* **WORK REQUIRED**
Copy out each line in the listing below where the word "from" appears.
-=-=-=-=-
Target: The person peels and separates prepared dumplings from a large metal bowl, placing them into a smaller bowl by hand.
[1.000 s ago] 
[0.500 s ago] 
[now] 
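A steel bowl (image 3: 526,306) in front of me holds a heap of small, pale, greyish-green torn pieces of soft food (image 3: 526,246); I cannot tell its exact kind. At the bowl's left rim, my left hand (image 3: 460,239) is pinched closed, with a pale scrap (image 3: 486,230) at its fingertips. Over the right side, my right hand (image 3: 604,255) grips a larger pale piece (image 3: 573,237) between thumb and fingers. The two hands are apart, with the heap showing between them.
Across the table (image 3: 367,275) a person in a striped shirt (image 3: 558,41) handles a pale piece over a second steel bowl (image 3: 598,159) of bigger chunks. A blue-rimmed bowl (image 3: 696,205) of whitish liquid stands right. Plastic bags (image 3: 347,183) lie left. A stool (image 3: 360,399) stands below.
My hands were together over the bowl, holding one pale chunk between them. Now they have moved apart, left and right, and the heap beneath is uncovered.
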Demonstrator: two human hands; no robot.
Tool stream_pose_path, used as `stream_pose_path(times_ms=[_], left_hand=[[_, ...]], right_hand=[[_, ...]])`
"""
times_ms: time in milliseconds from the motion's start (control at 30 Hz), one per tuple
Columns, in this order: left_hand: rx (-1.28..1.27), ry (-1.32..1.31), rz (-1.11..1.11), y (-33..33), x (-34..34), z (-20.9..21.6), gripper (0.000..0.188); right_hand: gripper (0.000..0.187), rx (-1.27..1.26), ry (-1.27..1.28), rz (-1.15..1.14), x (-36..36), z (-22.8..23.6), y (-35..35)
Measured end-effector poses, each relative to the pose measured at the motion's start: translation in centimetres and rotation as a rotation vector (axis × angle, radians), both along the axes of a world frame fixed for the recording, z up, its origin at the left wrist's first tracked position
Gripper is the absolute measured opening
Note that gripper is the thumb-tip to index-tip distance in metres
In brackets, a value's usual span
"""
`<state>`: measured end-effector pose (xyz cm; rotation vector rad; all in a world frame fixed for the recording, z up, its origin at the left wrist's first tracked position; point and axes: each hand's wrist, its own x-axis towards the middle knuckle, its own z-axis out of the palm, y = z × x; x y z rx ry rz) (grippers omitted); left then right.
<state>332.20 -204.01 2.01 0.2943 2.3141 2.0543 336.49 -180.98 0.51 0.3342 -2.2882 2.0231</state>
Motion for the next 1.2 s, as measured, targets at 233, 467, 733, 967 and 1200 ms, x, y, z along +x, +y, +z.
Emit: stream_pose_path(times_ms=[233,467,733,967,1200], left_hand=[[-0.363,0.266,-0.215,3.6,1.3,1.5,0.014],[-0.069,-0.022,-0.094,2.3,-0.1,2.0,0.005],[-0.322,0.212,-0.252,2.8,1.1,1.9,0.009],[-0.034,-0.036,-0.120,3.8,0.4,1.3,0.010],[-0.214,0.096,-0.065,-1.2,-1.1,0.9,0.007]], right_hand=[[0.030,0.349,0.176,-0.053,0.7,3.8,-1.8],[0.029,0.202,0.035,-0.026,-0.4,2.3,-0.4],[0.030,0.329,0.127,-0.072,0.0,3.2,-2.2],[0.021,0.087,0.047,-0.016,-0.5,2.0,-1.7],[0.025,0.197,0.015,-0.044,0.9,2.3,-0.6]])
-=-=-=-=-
* **YOUR SOLUTION**
Target: The person peels and separates prepared dumplings from a large metal bowl, placing them into a smaller bowl by hand.
times_ms: time in milliseconds from the motion's start (control at 30 Hz), one per tuple

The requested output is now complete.